Microvillus Inclusion Disease Clinical Presentation

Updated: Oct 06, 2017
  • Author: Stefano Guandalini, MD; Chief Editor: Carmen Cuffari, MD  more...
  • Print


Pregnancy and birth are usually normal in individuals with microvillus inclusion disease, and polyhydramnios is usually absent, in contrast to the clinical picture of patients with other causes of congenital secretory diarrhea. However, in some cases polyhydramnios and bowel dilation in the third trimester have been described. [10] In one case, a high fetal alpha-fetoprotein in the second trimester was observed. [11] Authors have speculated that the fetal alpha-fetoprotein elevation might possibly be caused by in utero body fluid leakage into the amniotic fluid through fetal enteropathy.

Severe diarrhea typically appears in the first days of life, usually within the first 72 hours, but a late-onset form is also known, with onset at 6-8 weeks of age. The stools are watery, and the stool output is 100-500 mL/kg/d when the infant is fed, a volume comparable to or higher than that observed in cholera. The diarrhea is of secretory type; therefore, it persists at a stable rate of 50-300 mL/kg/d despite fasting, and the electrolyte content of the stools is increased, without an osmotic gap. However, the mucosal atrophy causes osmotic diarrhea. For this reason, alimentation increases the fecal output. Because of the high output, patients can lose up to 30% of their body weight within 24 hours, resulting in profound metabolic acidosis and severe dehydration. [12]
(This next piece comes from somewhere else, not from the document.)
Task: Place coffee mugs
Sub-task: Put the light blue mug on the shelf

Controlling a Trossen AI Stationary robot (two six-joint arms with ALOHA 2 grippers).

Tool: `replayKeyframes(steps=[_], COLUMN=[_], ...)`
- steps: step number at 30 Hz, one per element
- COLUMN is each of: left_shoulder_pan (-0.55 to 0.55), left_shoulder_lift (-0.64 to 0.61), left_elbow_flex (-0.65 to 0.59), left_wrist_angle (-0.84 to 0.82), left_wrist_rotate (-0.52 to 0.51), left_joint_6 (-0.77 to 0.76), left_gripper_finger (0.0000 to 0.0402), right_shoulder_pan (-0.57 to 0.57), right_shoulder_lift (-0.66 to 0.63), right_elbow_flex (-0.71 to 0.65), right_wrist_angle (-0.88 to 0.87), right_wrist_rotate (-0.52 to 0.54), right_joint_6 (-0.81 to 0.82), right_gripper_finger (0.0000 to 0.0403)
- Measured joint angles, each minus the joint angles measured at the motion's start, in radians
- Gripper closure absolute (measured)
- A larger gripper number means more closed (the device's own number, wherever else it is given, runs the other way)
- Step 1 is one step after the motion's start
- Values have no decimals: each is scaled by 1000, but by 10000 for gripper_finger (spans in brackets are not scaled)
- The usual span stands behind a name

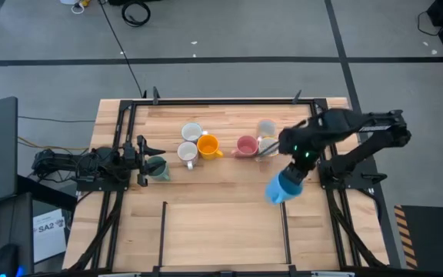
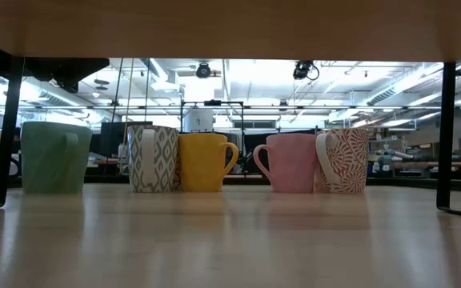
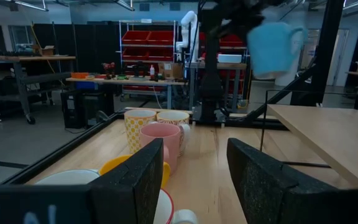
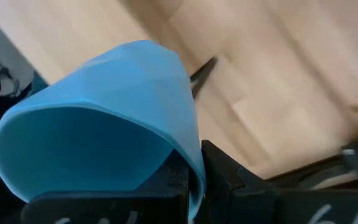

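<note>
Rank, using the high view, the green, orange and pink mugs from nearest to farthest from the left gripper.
Left gripper sits at the table's left edge.
1. Green mug, right beside it.
2. Orange mug, mid-row.
3. Pink mug, further right.

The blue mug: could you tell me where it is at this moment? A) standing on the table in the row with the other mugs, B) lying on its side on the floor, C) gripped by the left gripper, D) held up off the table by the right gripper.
D: the right gripper pinches the rim of the blue mug, which the left wrist view shows hanging above the table.
</note>
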Motion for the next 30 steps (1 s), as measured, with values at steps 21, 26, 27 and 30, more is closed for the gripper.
replayKeyframes(steps=[21,26,27,30], left_shoulder_pan=[0,0,0,0], left_shoulder_lift=[0,0,0,0], left_elbow_flex=[0,0,0,0], left_wrist_angle=[0,0,0,0], left_wrist_rotate=[0,0,0,0], left_joint_6=[-1,-1,-1,-1], left_gripper_finger=[216,216,216,216], right_shoulder_pan=[306,324,330,346], right_shoulder_lift=[211,272,283,317], right_elbow_flex=[19,91,103,136], right_wrist_angle=[199,206,207,206], right_wrist_rotate=[-38,-21,-7,25], right_joint_6=[264,256,255,254], right_gripper_finger=[375,375,375,375])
The infant rapidly becomes dehydrated unless vigorous intravenous rehydration is started.

Microvillus inclusion disease is usually characterized by growth retardation and some developmental delay later in infancy. Associated abnormalities include Meckel diverticula, abdominal adhesions, inguinal hernias, renal dysplasia, an absent corpus callosum, and hydronephrosis. Recently, hepatic adenomas have also been described. [13]

Furthermore, microvillus inclusion disease has been reported in association with Down syndrome and aganglionic megacolon.
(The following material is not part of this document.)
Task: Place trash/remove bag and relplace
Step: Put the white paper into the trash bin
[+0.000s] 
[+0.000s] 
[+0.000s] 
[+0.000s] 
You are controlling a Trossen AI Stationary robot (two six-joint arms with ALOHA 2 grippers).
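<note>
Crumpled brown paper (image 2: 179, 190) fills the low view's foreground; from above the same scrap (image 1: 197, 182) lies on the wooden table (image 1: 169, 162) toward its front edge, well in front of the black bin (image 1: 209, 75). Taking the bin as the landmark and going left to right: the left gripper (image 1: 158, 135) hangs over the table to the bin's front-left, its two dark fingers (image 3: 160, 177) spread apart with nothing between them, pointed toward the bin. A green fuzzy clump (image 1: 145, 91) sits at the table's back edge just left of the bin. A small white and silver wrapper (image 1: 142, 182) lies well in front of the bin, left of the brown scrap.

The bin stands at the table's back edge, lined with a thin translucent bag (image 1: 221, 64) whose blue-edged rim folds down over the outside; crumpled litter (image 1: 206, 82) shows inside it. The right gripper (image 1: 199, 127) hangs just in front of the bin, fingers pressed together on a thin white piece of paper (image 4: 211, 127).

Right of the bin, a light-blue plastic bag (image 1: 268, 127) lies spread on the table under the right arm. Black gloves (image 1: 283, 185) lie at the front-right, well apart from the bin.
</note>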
The infant appears severely dehydrated. Growth retardation and some developmental delay are usually present. No other specific findings can be detected. However, the disease is associated with other abnormalities, including Meckel diverticulum, mesenteric duct remnants, craniosynostosis, abnormal vertebrae, an absent corpus callosum, and hydronephrosis.



Microvillus inclusion disease is an autosomal recessive disease, the pathogenesis of which is illustrated in the section on pathophysiology.